The Story of Myeerah
Isaac and Myeerah Zane* S.S. Walk-in-the Water, 1818-21
The name Myeerah ("My-EAR-uh") has a family connection and an apt nautical meaning. Myeerah, a Wyandot Indian, was the owner's great-great-great-great-great-great grandmother. To add to its appeal as a vessel name, Myeerah means "Walk-in-the-Water." There is a well-documented story about Myeerah. It begins before the American Revolution, during the westward movement when Ohio was a frontier populated by several Indian tribes. It centers on the Zane family--a well known family in Ohio history--and the Wyandot Indian tribe, part of the Huron nation that had been driven south from southern Ontario into the Upper Ohio valley by the Iroquois in the early 18th century.
In 1762 two brothers, Isaac and Jonathan Zane, aged 9 and 11, were kidnapped by Indians while returning home from school in what is now Moorefield, West Virginia. Isaac and Jonathan Zane had a sister, Elizabeth, who was the protagonist in Zane Grey's once-popular 1904 novel Betty Zane. Elizabeth's claim to fame was that during a 1782 Indian attack on Fort Henry at Wheeling, West Virginia, she transported gunpowder to the fort for the colonial defenders, at great risk to herself. Myeerah is a major character in that book.

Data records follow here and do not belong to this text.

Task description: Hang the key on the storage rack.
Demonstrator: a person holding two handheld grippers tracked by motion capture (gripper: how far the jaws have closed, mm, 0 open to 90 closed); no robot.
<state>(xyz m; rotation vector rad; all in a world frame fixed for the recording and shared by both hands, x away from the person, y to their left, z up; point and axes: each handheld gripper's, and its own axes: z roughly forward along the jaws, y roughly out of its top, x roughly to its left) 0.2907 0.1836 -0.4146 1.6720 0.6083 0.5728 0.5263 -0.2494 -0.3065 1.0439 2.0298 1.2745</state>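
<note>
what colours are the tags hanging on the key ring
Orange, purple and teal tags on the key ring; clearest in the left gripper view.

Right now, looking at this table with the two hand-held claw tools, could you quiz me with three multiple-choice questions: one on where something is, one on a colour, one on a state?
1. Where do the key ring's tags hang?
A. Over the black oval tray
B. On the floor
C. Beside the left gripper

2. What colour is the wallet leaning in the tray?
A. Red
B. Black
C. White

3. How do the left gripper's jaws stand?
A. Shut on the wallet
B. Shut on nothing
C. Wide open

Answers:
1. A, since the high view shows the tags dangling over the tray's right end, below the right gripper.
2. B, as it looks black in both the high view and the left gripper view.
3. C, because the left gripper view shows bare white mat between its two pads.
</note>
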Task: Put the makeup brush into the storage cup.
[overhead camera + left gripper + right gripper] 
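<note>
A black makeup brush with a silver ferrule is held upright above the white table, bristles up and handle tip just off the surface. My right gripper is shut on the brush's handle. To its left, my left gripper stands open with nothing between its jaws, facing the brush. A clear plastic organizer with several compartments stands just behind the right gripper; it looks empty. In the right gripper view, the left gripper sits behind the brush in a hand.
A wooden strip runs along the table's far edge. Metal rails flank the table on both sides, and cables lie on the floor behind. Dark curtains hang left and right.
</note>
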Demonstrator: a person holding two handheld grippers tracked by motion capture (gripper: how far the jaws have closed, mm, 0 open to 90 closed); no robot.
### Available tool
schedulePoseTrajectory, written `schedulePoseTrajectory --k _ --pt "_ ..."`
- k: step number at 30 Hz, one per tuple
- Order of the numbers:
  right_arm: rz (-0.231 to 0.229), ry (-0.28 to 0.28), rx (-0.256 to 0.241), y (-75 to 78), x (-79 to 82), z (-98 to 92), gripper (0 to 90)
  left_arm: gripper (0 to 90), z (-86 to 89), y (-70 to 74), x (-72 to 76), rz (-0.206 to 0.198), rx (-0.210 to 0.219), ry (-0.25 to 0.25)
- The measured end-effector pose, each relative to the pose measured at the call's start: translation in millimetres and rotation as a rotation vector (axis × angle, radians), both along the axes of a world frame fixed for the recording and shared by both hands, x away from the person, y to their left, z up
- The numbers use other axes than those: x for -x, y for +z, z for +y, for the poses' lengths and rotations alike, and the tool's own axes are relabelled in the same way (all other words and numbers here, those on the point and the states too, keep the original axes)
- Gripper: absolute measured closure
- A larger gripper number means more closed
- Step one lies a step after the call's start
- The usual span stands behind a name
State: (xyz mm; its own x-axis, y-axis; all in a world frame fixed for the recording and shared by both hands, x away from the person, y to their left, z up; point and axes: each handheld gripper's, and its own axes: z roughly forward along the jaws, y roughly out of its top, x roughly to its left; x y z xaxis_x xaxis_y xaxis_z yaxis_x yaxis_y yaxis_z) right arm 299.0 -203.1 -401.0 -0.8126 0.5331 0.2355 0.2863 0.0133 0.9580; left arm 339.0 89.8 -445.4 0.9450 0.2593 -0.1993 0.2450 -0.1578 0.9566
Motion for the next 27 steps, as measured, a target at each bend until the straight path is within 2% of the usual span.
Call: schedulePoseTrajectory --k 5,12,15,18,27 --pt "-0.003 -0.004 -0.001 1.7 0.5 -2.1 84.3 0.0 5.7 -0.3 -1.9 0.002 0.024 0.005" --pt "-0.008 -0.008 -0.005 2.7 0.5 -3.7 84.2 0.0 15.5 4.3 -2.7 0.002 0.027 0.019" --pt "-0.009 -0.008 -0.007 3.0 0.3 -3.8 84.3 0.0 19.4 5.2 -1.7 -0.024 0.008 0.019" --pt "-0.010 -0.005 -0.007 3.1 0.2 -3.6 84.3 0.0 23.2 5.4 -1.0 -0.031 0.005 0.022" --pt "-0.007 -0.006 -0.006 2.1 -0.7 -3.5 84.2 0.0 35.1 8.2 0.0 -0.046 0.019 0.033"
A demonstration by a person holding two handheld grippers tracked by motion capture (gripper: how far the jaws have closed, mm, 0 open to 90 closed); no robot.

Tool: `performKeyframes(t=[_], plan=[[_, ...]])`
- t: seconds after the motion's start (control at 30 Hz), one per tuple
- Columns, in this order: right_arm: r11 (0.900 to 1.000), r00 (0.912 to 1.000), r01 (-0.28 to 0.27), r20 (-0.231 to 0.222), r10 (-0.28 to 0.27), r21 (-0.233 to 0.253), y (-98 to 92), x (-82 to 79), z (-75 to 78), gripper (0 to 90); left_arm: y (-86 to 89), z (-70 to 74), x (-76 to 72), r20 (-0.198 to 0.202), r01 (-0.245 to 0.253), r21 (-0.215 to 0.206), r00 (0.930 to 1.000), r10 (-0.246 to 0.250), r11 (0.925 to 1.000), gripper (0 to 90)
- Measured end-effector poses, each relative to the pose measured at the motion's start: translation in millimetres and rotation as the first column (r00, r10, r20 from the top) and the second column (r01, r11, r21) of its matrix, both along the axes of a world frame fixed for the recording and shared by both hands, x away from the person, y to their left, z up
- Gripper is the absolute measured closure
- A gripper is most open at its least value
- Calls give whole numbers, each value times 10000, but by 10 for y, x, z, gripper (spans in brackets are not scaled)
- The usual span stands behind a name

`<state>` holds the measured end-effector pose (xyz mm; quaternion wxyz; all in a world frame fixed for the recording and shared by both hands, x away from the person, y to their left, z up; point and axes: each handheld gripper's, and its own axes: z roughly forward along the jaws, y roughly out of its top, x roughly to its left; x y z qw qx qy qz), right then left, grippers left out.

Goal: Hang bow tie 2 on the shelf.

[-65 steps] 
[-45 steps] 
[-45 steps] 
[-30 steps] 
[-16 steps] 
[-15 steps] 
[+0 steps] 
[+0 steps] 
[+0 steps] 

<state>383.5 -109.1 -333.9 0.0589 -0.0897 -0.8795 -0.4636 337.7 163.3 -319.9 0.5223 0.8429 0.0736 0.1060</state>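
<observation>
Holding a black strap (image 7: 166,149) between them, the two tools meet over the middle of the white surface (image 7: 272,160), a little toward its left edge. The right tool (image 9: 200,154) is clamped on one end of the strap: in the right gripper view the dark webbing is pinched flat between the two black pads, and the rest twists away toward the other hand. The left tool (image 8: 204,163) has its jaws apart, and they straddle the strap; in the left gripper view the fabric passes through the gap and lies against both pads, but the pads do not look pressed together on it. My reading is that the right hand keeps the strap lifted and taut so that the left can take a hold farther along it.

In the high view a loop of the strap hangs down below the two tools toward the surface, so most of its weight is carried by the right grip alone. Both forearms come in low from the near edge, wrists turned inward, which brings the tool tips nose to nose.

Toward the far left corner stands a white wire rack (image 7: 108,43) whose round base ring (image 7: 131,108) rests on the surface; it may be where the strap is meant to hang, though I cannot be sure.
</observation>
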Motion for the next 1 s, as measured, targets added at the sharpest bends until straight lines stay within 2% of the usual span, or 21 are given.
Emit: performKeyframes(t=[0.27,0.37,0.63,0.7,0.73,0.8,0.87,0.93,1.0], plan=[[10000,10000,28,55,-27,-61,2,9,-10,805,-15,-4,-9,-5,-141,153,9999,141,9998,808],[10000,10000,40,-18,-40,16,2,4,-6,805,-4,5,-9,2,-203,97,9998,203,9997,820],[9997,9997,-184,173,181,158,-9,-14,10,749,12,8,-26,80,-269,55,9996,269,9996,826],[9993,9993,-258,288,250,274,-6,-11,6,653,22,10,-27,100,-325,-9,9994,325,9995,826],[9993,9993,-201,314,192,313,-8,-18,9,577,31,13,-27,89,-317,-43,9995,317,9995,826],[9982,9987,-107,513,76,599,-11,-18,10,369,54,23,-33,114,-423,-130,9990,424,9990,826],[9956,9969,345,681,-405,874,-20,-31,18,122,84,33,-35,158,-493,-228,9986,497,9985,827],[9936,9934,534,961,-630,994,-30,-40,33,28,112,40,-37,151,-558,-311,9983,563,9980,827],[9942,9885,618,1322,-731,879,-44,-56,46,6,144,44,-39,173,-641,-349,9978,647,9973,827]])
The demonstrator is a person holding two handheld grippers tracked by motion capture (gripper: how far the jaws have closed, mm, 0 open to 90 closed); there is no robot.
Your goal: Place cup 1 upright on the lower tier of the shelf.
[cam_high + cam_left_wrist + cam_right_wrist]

Isaac and Jonathan were eventually taken to Detroit, then to what is now Sandusky, Ohio, on Lake Erie, where they lived with the Porcupine clan of the Wyandot tribe, specifically with the chief, Tarhé ("Tar-hay"), his French-Canadian wife, Ronyouqines La Durante, and their daughter, Myeerah: Ronyouqines was a French-Canadian girl who had been captured by the Wyandots. Myeerah's literal translation is "Walk-in-the-Water," a reference to the crane;she was called "White Crane" by settlers because of her fair skin. Tarhé's name translates as "The Tree," a reference to his tall and lean build.
In 1764 Jonathan, age 13, was ransomed and returned to his family. Tarhé had become particularly fond of Isaac and he refused to accept ransom for him. Isaac lived with the Wyandots as Tarhé's adopted son until 1771 when, at age 18, he left the Wyandots and returned to civilization. He eventually returned to the Wyandots, marrying Myeerah in 1777; he was 24 and she was 19.
Tarhé joined the other Ohio tribes in their alliance with the British during the American Revolution. In 1794, after the revolution, he fought against the Americans at the Battle of Fallen Timbers; the American forces decisively ended the Ohio Indians' hopes of maintaining their territory and integrity. A year later the Treaty of Greenville ceded large tracts of Indian lands in the upper Ohio Valley to America. The Indians were given hunting rights in perpetuity, but perpetuity ended forty-eight years later when, in 1843, the Wyandots were relocated to the Kansas Territory. The Treaty of Greenville was signed by Tarhé, among other Indian chiefs, and by Isaac Zane, who served as translator.
Following the Battle of Fallen Timbers, Tarhé's Wyandots became firm American allies. During the War of 1812 Tarhé, age 70, led his warriors on an expedition into Canada under the leadership of General William Henry Harrison, the future (but short-lived) President and the victor at the famous Battle of Tippecanoe. They defeated the British at the Battle of the Thames. At Tarhé’s death in 1818--two years after Isaac and Myeerah--he was honored by the Ohio tribes and by Harrison, who publicly expressed his admiration for Tarhé as "the noblest of them all."
Isaac Zane served as an intermediary between colonial Americans and the Indian nations of the area. Isaac and Myeerah were the original settlers of Zanetown, now Zanesfield, Ohio, where they established the first fort in that area. Zanesfield (not to be confused with Zanesville, though named after the same family) is today a community of 250 souls. Isaac and Myeerah had three sons and four daughters, most of whom married Wyandots. Myeerah died in February 1816, Isaac eight months later.
The first steamboat on Lake Erie, launched in 1818, was named "Walk-in-the-Water" after Myeerah. She--the steamboat--sank in a gale in 1821, an ironic fate. The name Myeerah is still found in the Upper Ohio Valley.
A Vietnam-era military helicopter, the Sikorsky CH54, was named "The Tarhé."
And Myeerah's companion vessel, a 37-foot jet-powered Hinckley Picnic boat, is named Tarhé.
The name survives!
* This painting by artist Hal Sherman is at the Logan County Historical Society Museum in Bellefontaine, Ohio.
N.B. There was also a Huron chief named Myeerah who lived in the same period. He and our Myeerah are different people.